Imagine if you only had 3.4 bad customer experiences per million customer service interactions. The goal of Six Sigma in experience is to get you there.
Six Sigma is a quality management theory that gives businesses the blueprint to improve processes and decrease ineffective practices that contribute to bad customer service.
Using Six Sigma to End Bad Customer Service
If there’s one question I’m asked constantly it’s “how can I stop bad customer service?” My answer is to look to six sigma as a blueprint to eliminating factors that create a bad customer experience.
The Six Sigma model is a highly disciplined approach that can help companies to focus on developing and delivering near-perfect products and services.
Six Sigma for customer service includes identifying factors which are critical for the quality of the service required customers. Focus is placed on improving efficiencies, capabilities, and stability of service and the customer service system to support six sigma.
The higher your sigma rating, the closer to process, product, or service perfection. One sigma is just starting; six sigma is reaching only 3.4 defects per million units processed or serviced. The key to six sigma is identifying and measuring defects in order to re-work processes to eliminate them.
Five Steps to Use Six Sigma in Customer Service
The five steps of six sigma apply in customer service just as it does in production.
1. Define Customer Service
In the first sigma we determine what the problem is and what we want to achieve.
In order to fix the problem, you have to understand the problem. Can you clearly describe the problem that takes place? Can you define it? What is happening? Why is it happening? The first step to six sigma is to clarify and understand the customer service problem. Once this is done, we’re ready to move one towards fixing the problem.
2. Measure Customer Service
In the second sigma we measure the data and effect of problems taking place.

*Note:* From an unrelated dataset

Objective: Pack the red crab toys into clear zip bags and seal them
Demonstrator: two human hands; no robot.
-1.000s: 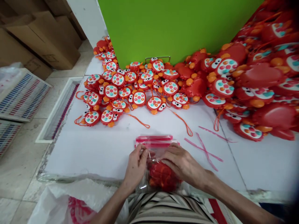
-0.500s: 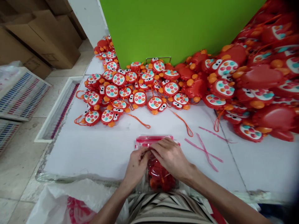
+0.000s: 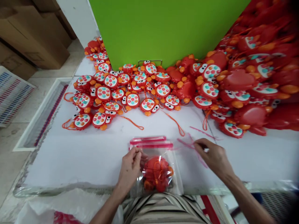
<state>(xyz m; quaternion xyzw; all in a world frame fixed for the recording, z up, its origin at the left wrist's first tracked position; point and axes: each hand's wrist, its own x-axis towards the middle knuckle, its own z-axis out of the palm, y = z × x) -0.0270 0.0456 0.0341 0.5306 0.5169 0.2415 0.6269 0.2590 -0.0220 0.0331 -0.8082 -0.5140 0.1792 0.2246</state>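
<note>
Our right hand (image 3: 213,157) has moved from the clear bag (image 3: 156,152) to the pink strips (image 3: 185,143). It's curled, but we can't tell if it holds one. Our left hand (image 3: 129,165) pinches the bag, red toy (image 3: 155,168) inside, on the white table (image 3: 81,158).

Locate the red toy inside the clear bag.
In the head view, the bagged red toy lies low and near centre, by the near edge of the table, just right of the left hand.
</note>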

Once we understand what is going on, we can outline variables and details associated with our problem we’re attempting to resolve. Seek out every piece of evidence associated with our customer service actions so that we can accurately plan to perfect the service offering.
3. Analyze Customer Service
The third sigma is where analysis of root causes takes place.
Once we’ve identified the problem, measured the effect and outlined the details of the problem, we can analyze the action taking place and what contributes to problems. Under what circumstances does the problem arise? What are the root causes that bring about problems? Are there certain groups or people typically associated with the problem? Is it related to one specific action? Is it limited to any particular segment of our business or offering? In short, where and when exactly is the failure taking place?
4. Improve Customer Service
In the fourth sigma we finally address the typical solutions.
What are the steps commonly taken to resolve the problem? What recommendations can be make to keep the problem from happening? What changes need to be made to our process to apply these recommendations? Who is the final decision maker of these process changes? Who is going to institute change? How is the change going to be communicated?
5. Control Customer Service
Finally, the fifth sigma is where we create the controls to keep the correct process going.
In order to maintain efficiency and productivity in our service offering we must maintain correct process. Controls need to be created to ensure that quality work is being performed and that triggers are in place to prevent defects. In service, a trigger could be maintaining employee morale. Ensuring adequate breaks, autonomy of work, optimal equipment, or anything that will contribute to the sustained near-perfect performance from those who participate in the system.
6. Perfect Customer Service
The sixth sigma is the pinacle of service. It’s where we offer exceptional service at near perfection levels, only 3.4 poor experiences per 1 million customer service interactions.
Can you imagine the level of goodwill with customers if all organizations operated at this level? Imagine the customer loyalty rates if an exceptional customer experience took place 99.999% of the time customer service was required.
Six Sigma can be an effective quality management blueprint to improve experience and decrease ineffective practices leading to bad customer service.
Following Six Sigma in customer service can increase profits, improve customer service employee engagement, and increase the quality of the customer experience creating customer loyalty.
We are dealing with customers not machine tools. Most customers are entirely if not wholly satisfied with their experience, the idea of obsessing on fix not only misses the opportunity to connect and add value (customer as the source of value), but it is also a dangerous waste of money as business spend money on systems to measure and monitor minor effects that have little worth. Even worse, engineers myopically refuse to enable value creation by scanning the environment; enforcing a view of the customer as chained down and controlled. And I haven’t even got to the employee experience.